#### TASK
What is needed is the full listing written out exactly, minus the pictures.

[Opening RECORDS SHOWN section]

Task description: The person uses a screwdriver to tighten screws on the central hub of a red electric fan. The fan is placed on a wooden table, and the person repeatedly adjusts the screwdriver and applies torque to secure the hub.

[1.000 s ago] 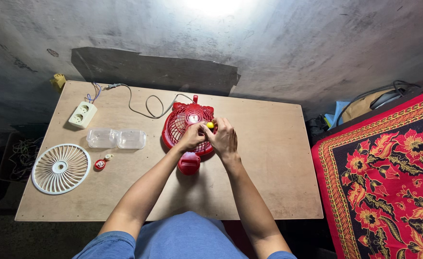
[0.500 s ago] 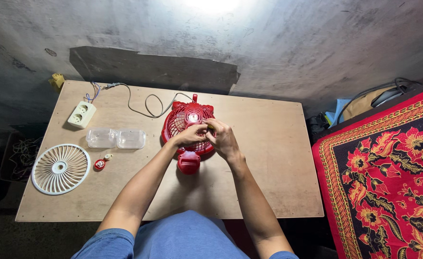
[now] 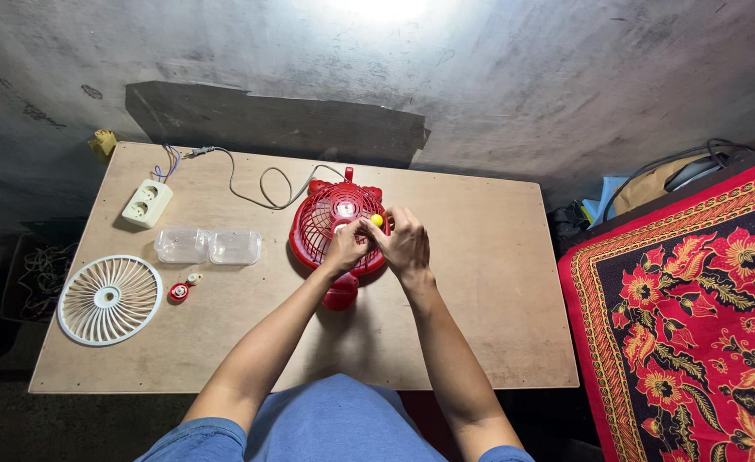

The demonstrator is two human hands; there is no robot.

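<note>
Lying flat, red fan [image 3: 330, 224], base toward person, hands [image 3: 377, 241] on grille

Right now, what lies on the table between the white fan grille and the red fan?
In the head view, between the white fan grille and the red fan lie a small red cap and a tiny white piece.

You're in a makeshift home repair spot. A bare plywood table [image 3: 480, 342] stands against a rough grey concrete wall [image 3: 523, 85], with a patterned red floral rug [image 3: 694, 325] alongside and a loose socket block [image 3: 147, 203] wired on top.
</note>
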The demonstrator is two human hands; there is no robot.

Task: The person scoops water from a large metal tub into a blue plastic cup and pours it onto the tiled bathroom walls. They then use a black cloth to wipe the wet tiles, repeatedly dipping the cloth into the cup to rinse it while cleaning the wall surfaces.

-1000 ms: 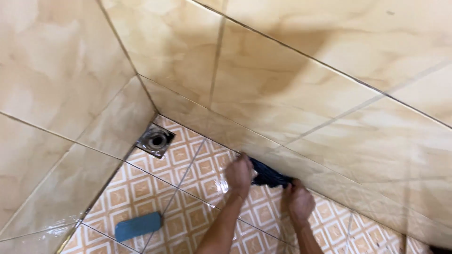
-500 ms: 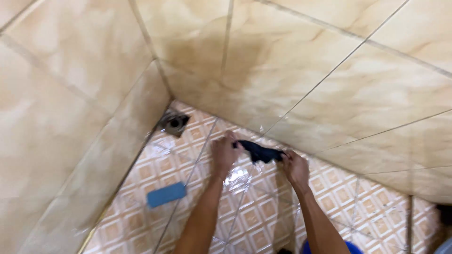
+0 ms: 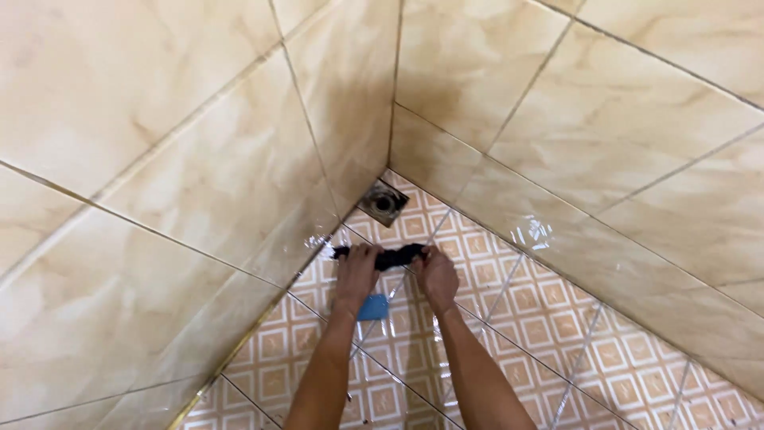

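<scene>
Both hands grip one dark cloth (image 3: 387, 256) stretched between them: the left hand (image 3: 356, 272) has its fingers curled closed around the cloth's left end, and the right hand (image 3: 438, 275) is closed in the same way on its right end. The cloth is a twisted dark strip held just above the wet floor (image 3: 557, 334), near the foot of the left wall (image 3: 159, 199); whether it touches the tiles cannot be told.

A blue sponge (image 3: 372, 307) lies on the floor just below the hands, partly covered by the left wrist. The floor is laid with small orange-and-white patterned tiles, glossy with water and catching light. A square metal drain (image 3: 383, 202) sits in the corner where the two walls meet, a little beyond the cloth. Both walls are faced with large cream, marbled tiles with thin grout lines, and the right wall (image 3: 605, 135) carries a bright reflection low down.
</scene>
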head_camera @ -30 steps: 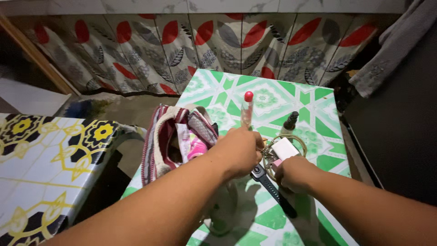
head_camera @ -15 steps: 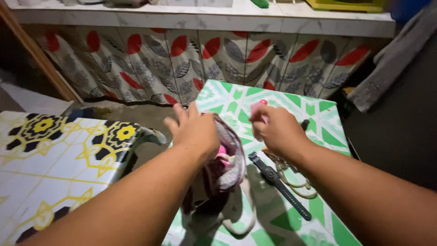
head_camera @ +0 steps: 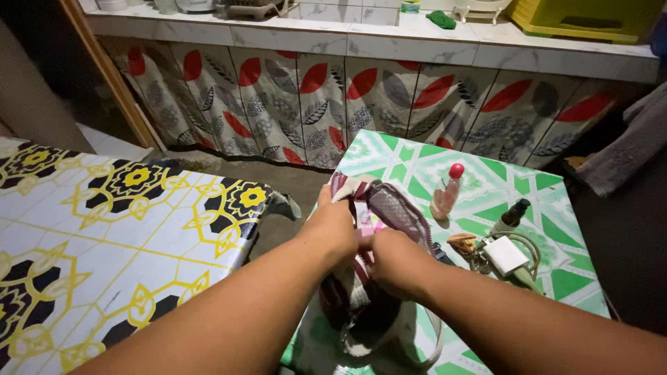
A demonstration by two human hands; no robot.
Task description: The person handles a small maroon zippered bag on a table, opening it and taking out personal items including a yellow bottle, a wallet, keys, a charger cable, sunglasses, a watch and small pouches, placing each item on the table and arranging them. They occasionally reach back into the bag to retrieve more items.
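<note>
Already both hands were at the mouth of the woven bag (head_camera: 389, 208), which sat on the green-patterned table (head_camera: 417, 163) near its left edge. The left hand (head_camera: 333, 229) pinched the near side of the rim, and the right hand (head_camera: 396, 260) was closed on the other side, its fingertips tucked into the opening beside something pink — what exactly, I could not tell. Just beside the bag lay a small bottle with a red cap (head_camera: 447, 191), a dark spray bottle (head_camera: 513, 214) and a white charger (head_camera: 505, 255) on a ring of keys.

The risk, as I judged it, lay in the bag's place: a hard tug toward the left could drag it off the edge. A sweep of the right forearm could also knock the red-capped bottle over — it stood close and looked tall and narrow.
</note>
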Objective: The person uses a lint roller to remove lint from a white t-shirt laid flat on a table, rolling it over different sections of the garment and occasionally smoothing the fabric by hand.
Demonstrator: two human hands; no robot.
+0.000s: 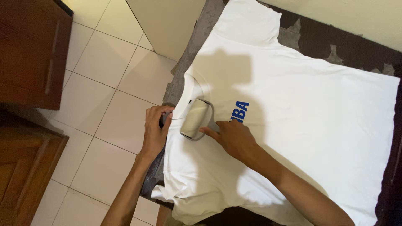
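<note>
We find the left hand (155, 129) closed around the handle of a lint roller (196, 119), its drum resting near the collar of a white T-shirt (301, 109). The right hand (231, 137), fingers loose, touches the drum, possibly peeling a sheet; most of the shirt lies beyond the roller.

Both forearms bare — no sleeves, watch or rings on left hand (154, 132) or right hand (233, 138).
</note>
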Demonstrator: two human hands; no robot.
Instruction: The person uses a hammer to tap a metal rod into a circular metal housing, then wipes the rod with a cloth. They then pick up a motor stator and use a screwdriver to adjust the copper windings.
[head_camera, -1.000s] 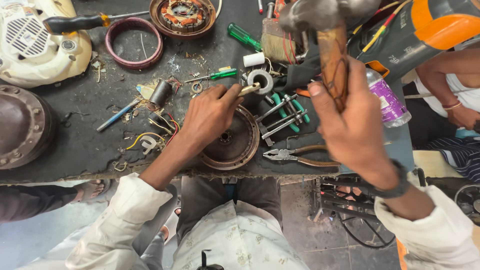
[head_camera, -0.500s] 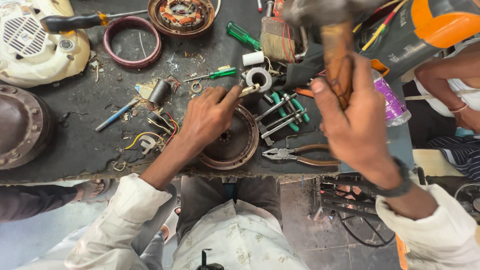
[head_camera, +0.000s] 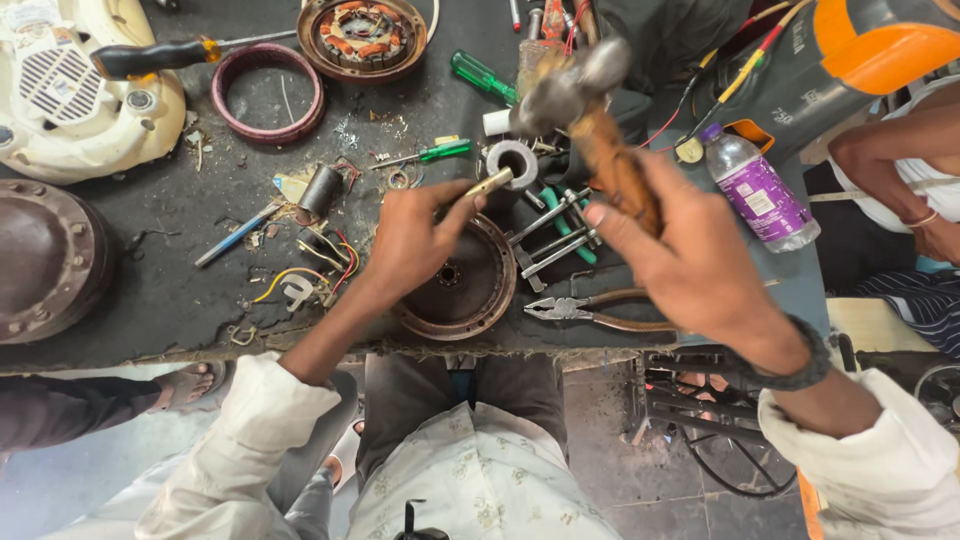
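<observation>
Raised above the bench, a hammer (head_camera: 570, 95) is gripped firmly by the right hand (head_camera: 700, 265) on its wooden handle. A brass punch (head_camera: 490, 183) is pinched by the left hand (head_camera: 415, 240), closed around it, over the round motor cover (head_camera: 465, 290) at the bench edge. If the blow is not straight, the punch can slip and the fingers (head_camera: 455, 205) can be hit, or the cover dented.

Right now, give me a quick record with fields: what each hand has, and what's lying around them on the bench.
left hand: holds a brass punch over the round motor housing
right hand: grips a raised hammer by its wooden handle
beside housing: pliers, green screwdrivers
bench rear: copper-wound stator, plastic bottle
bench: dark worktop
</observation>
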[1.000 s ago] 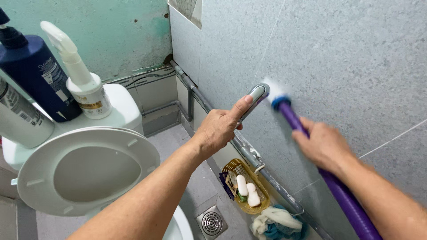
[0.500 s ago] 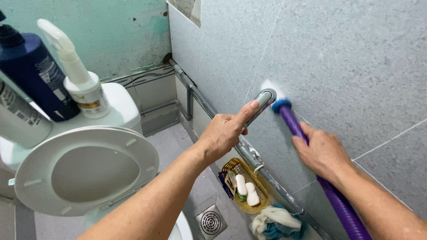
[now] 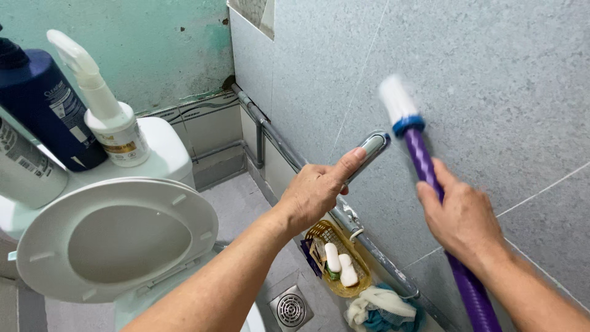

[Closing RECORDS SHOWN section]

#### ANSWER TO THIS TASK
Task description: The person uses a screwdriver to tighten screws on the central hub of a red electric fan. The fan is placed on a wooden table, and the person repeatedly adjusts the screwdriver and applies torque to secure the hub.

[1.000 s ago] 
[0.500 s ago] 
[now] 

The demonstrator is two human hands; there is no robot.

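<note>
Lying flat, red fan [image 3: 330, 224], base toward person, hands [image 3: 377, 241] on grille

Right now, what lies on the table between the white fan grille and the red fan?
In the head view, between the white fan grille and the red fan lie a small red cap and a tiny white piece.

You're in a makeshift home repair spot. A bare plywood table [image 3: 480, 342] stands against a rough grey concrete wall [image 3: 523, 85], with a patterned red floral rug [image 3: 694, 325] alongside and a loose socket block [image 3: 147, 203] wired on top.
</note>
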The demonstrator is two human hands; there is no robot.

Task: The person scoops water from a large metal tub into a blue plastic cup and pours it onto the tiled bathroom walls. They then use a black cloth to wipe the wet tiles, repeatedly dipping the cloth into the cup to rinse it while cleaning the wall surfaces.

-1000 ms: 
-500 ms: 
+0 ms: 

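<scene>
Both hands grip one dark cloth (image 3: 387, 256) stretched between them: the left hand (image 3: 356, 272) has its fingers curled closed around the cloth's left end, and the right hand (image 3: 438, 275) is closed in the same way on its right end. The cloth is a twisted dark strip held just above the wet floor (image 3: 557, 334), near the foot of the left wall (image 3: 159, 199); whether it touches the tiles cannot be told.

A blue sponge (image 3: 372, 307) lies on the floor just below the hands, partly covered by the left wrist. The floor is laid with small orange-and-white patterned tiles, glossy with water and catching light. A square metal drain (image 3: 383, 202) sits in the corner where the two walls meet, a little beyond the cloth. Both walls are faced with large cream, marbled tiles with thin grout lines, and the right wall (image 3: 605, 135) carries a bright reflection low down.
</scene>
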head_camera @ -30 steps: 
head_camera @ -15 steps: 
head_camera @ +0 steps: 
A demonstration by two human hands; no robot.
Task description: The person handles a small maroon zippered bag on a table, opening it and taking out personal items including a yellow bottle, a wallet, keys, a charger cable, sunglasses, a watch and small pouches, placing each item on the table and arranging them. They occasionally reach back into the bag to retrieve more items.
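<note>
Already both hands were at the mouth of the woven bag (head_camera: 389, 208), which sat on the green-patterned table (head_camera: 417, 163) near its left edge. The left hand (head_camera: 333, 229) pinched the near side of the rim, and the right hand (head_camera: 396, 260) was closed on the other side, its fingertips tucked into the opening beside something pink — what exactly, I could not tell. Just beside the bag lay a small bottle with a red cap (head_camera: 447, 191), a dark spray bottle (head_camera: 513, 214) and a white charger (head_camera: 505, 255) on a ring of keys.

The risk, as I judged it, lay in the bag's place: a hard tug toward the left could drag it off the edge. A sweep of the right forearm could also knock the red-capped bottle over — it stood close and looked tall and narrow.
</note>
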Objective: The person uses a lint roller to remove lint from a white t-shirt laid flat on a table, rolling it over different sections of the garment and occasionally smoothing the fabric by hand.
Demonstrator: two human hands; no robot.
+0.000s: 
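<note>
We find the left hand (155, 129) closed around the handle of a lint roller (196, 119), its drum resting near the collar of a white T-shirt (301, 109). The right hand (231, 137), fingers loose, touches the drum, possibly peeling a sheet; most of the shirt lies beyond the roller.

Both forearms bare — no sleeves, watch or rings on left hand (154, 132) or right hand (233, 138).
</note>
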Demonstrator: two human hands; no robot.
Instruction: The person uses a hammer to tap a metal rod into a circular metal housing, then wipes the rod with a cloth. They then pick up a motor stator and use a screwdriver to adjust the copper windings.
[head_camera, -1.000s] 
[head_camera, -0.500s] 
[head_camera, +0.000s] 
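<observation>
Raised above the bench, a hammer (head_camera: 570, 95) is gripped firmly by the right hand (head_camera: 700, 265) on its wooden handle. A brass punch (head_camera: 490, 183) is pinched by the left hand (head_camera: 415, 240), closed around it, over the round motor cover (head_camera: 465, 290) at the bench edge. If the blow is not straight, the punch can slip and the fingers (head_camera: 455, 205) can be hit, or the cover dented.

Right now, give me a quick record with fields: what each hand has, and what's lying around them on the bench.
left hand: holds a brass punch over the round motor housing
right hand: grips a raised hammer by its wooden handle
beside housing: pliers, green screwdrivers
bench rear: copper-wound stator, plastic bottle
bench: dark worktop
</observation>
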[1.000 s ago] 
[0.500 s ago] 
[now] 

The answer requires nothing more.